Paradoxalement, le principal point noir reste l’accessibilité : seulement 38 % des travailleurs de La Défense sont satisfaits de leur trajet domicile-travail, contre 65 % en moyenne régionale. Un constat qui s’explique par des temps de trajet souvent longs et des transports en commun saturés, malgré la présence d’un hub de connexion majeur.
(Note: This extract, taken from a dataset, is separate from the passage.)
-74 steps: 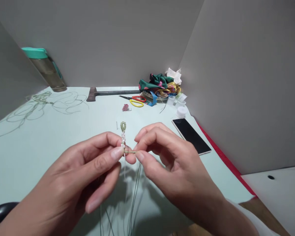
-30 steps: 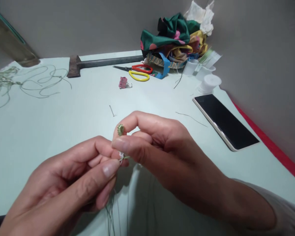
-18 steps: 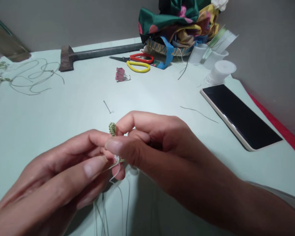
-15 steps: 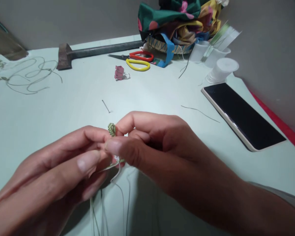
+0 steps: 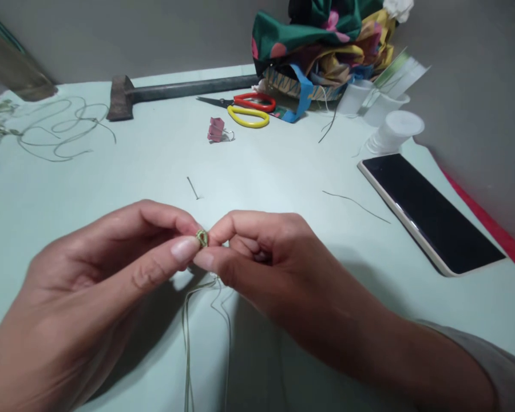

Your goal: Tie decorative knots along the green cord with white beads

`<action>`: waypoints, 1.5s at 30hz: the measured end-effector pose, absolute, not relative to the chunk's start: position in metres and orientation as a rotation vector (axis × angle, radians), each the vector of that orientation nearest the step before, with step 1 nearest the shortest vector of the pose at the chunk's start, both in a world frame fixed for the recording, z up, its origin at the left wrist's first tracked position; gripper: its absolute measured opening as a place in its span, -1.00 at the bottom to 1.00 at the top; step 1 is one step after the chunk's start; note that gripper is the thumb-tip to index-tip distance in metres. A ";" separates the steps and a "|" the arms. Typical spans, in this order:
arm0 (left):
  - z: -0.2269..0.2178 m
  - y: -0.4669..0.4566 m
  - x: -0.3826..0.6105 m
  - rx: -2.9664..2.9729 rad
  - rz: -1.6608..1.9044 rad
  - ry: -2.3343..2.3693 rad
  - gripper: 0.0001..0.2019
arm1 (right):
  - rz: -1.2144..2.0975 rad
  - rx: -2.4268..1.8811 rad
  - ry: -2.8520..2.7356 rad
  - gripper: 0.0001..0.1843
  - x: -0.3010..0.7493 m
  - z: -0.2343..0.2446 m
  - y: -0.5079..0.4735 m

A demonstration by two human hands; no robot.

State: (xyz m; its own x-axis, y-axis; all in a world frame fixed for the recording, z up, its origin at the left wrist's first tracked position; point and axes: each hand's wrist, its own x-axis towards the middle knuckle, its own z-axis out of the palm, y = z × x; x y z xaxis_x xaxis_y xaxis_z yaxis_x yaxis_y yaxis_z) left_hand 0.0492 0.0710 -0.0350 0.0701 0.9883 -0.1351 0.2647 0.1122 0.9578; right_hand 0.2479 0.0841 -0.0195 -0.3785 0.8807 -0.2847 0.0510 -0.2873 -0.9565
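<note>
A small green knotted cord piece (image 5: 202, 238) is pinched between my two hands near the middle of the view. My left hand (image 5: 124, 257) grips it from the left between thumb and forefinger. From the right, my right hand (image 5: 261, 252) holds it with thumb and fingertips closed. Only a little looped end of the knotting shows; the fingers cover the rest. Several thin green and white cords (image 5: 187, 337) hang below the hands toward the near edge. A whitish bit of thread shows under my right thumb.
A pin (image 5: 193, 187) lies just beyond the hands. Farther back are a pink binder clip (image 5: 216, 130), red-and-yellow scissors (image 5: 249, 117), a hammer (image 5: 122, 98) and a basket of cloth (image 5: 278, 83). White spools (image 5: 397, 130) and a phone (image 5: 433, 214) sit right; tangled cords (image 5: 64, 129) lie left.
The left thumb and forefinger have moved up onto the green knotted piece, which has turned and now shows a small loop end. The view has shifted slightly.
</note>
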 end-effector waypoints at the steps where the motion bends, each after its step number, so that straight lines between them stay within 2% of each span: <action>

Le télétravail, une variable d’ajustement

L’étude révèle également le rôle d’amortisseur que peut jouer le télétravail. Les travailleurs qui n’apprécient pas leur trajet domicile-travail et qui ne télétravaillent pas sont 38 % à ne pas être satisfaits de leur quartier de travail, contre 29 % pour ceux qui n’apprécient pas leur trajet domicile-travail mais qui travaillent au moins une fois par semaine chez eux.

Le télétravail permet ainsi de lisser les inconvénients d’un trajet insatisfaisant ou d’un quartier aux aménités limitées. Moins les collaborateurs fréquentent leur lieu de travail, moins ils sont sensibles aux manques du quartier en ce qui concerne les restaurants, les espaces verts ou les activités culturelles.

L’importance cruciale de la sécurité

La sécurité émerge comme un critère déterminant de la satisfaction globale. Plus de trois quarts des travailleurs (76 %) qui se sentent en sécurité sont satisfaits de leur trajet, tandis qu’ils ne sont que 27 % pour ceux qui ne se sentent pas en sécurité.

La problématique sécuritaire peut avoir des conséquences directes sur les décisions de localisation des entreprises. Le récent départ de BNP Paribas du quartier Rosa-Parks, avec le transfert de 2000 employés vers Levallois-Perret et Nanterre, illustre comment un climat d’insécurité peut conduire au déménagement d’un site majeur, malgré le recrutement de 18 agents de sécurité privée répartis sur le parcours entre les locaux et la station de RER, où un afflux post-JO de personnes toxicomanes a été constaté. 

Des disparités territoriales marquées

L’étude confirme les inégalités sociospatiales entre l’ouest et l’est de la région. Les travailleurs du quartier central des affaires sont 88 % à se dire contents de leur quartier de travail, contre 70 % pour l’ensemble des travailleurs franciliens hors QCA. Seuls 65 % des travailleurs des arrondissements nord et est de Paris sont satisfaits, contre 73 % à l’échelle de la région.

En Seine-Saint-Denis, 48 % des travailleurs sont satisfaits de leur quartier de travail, soit 25 points de pourcentage de moins que la moyenne régionale. Un écart qui s’explique notamment par le manque de bars, restaurants et espaces verts, mais surtout par l’éloignement géographique de la majorité des travailleurs.

Recommandations stratégiques

Pour les entreprises, l’étude dégage plusieurs recommandations claires. La première consiste à privilégier systématiquement la proximité géographique avec les bassins de vie de leurs collaborateurs. Une bonne localisation ne renvoie pas à un quartier précis, mais plutôt à une liste restreinte de besoins qui rythment le quotidien des travailleurs.

La combinaison optimale consiste à proposer un lieu répondant aux besoins des travailleurs tout en offrant du télétravail. Ces deux avantages non monétaires ont une incidence sur la décision des collaborateurs de rester ou non dans l’entreprise, dans un contexte de tension croissante sur le marché du recrutement.

Face au vieillissement de la population active et à la diminution de plus d’un million de travailleurs âgés de 25 à 49 ans entre 2011 et 2022 en France, la localisation des bureaux s’impose plus que jamais comme un levier stratégique d’attraction et de rétention des talents, au même titre que la politique salariale, mais à un coût potentiellement moindre.